だけど貴族の意思を曲げるほどの権力はない。
おそらく運がなかったのだろう。
「俺は惑星サンクチュアリに行くことになった。やつらの中央拠点が見つかったとのことだ」
「直接中央を叩く作戦ですか?」
「聞こえはいいが、無謀な作戦だよ。

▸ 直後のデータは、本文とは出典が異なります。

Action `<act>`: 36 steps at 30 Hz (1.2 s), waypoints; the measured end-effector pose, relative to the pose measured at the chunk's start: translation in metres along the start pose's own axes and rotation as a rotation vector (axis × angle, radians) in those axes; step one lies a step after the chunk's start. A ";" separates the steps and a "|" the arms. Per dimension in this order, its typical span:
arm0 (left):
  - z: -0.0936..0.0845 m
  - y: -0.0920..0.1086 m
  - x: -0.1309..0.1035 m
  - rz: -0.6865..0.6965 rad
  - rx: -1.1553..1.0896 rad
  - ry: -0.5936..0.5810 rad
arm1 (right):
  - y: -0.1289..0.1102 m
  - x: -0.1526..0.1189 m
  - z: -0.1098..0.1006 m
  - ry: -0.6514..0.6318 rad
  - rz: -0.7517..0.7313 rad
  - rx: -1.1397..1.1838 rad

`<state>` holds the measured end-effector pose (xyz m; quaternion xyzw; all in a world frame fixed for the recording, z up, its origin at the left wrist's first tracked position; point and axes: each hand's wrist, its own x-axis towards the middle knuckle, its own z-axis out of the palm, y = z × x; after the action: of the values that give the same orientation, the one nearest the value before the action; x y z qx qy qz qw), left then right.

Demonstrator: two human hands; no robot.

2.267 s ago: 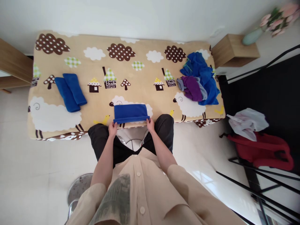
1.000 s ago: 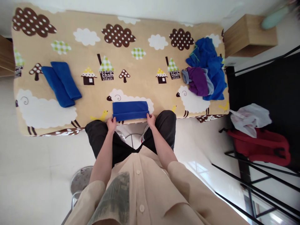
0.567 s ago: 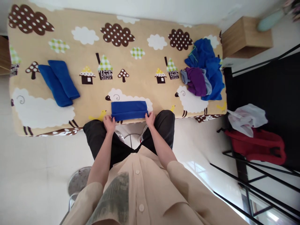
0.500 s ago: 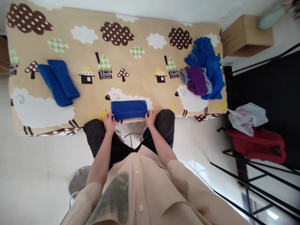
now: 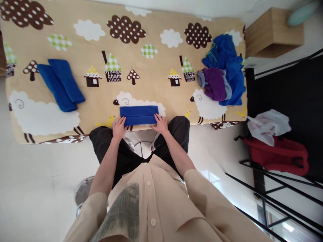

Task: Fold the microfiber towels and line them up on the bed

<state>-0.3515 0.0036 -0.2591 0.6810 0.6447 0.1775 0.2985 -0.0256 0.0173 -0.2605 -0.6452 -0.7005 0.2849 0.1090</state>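
A: Where is the folded blue cloth?
B: At the near edge of the surface, lying flat between the two hands, a crease running along its length.
A: How are the hands set?
B: The left hand has its fingers on the cloth's left end; whether its thumb pinches, I can't tell. The right hand is spread, fingertips on the right end and thumb held apart from them, near the front edge.
A: Any containers about?
B: Three. A wooden box with an open front sits beyond the far right corner; its inside is too shadowed to read. On top is a pale green vase, partly cut off. Lower down, a crumpled white plastic bag lies against a red object; I can't make out its contents.
A: And the count of cloths?
B: One between the hands. Two long folded blue pieces off to the left, side by side and touching. On the right, one loose heap of blue, purple and grey-blue fabric; the folds hide how many pieces.
A: Stools?
B: I see one round stool seat, on the floor behind the left arm.
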 end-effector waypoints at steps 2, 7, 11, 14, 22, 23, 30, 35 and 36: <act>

タダじゃすまないだろう。ヴェロニカ。君には貴族代表として惑星の解放を命じる。君には大野男爵の指揮する地方貴族連合軍を預ける」
「大野男爵?」
知らない名前だ。
「帝都から遠く離れた惑星の領主だ。彼はいちはやく領民を逃がし、自らは他の貴族とゲリラ戦を展開して生き残った男だ。だが高位貴族と仲が悪くてな……」
あー……そういうことね。
遠征から省かれちゃったのね。
嫁はトマスを見た。
「かしこまりました。兄上も体にお気をつけください」
「はっはっは! 運が悪ければ死ぬだけさ! では頼んだぞ!」
そう言ってトマスは行ってしまった。
覚悟ガン決まった男である。
「俺、トマス兄は結構好きよ」
麻呂の遺伝子はどこ行ったのだろうか?
「今まであまり話したことがなかったが……妾も同感じゃ」
いいヤツが貧乏くじ引かされると嫌な気分になるな。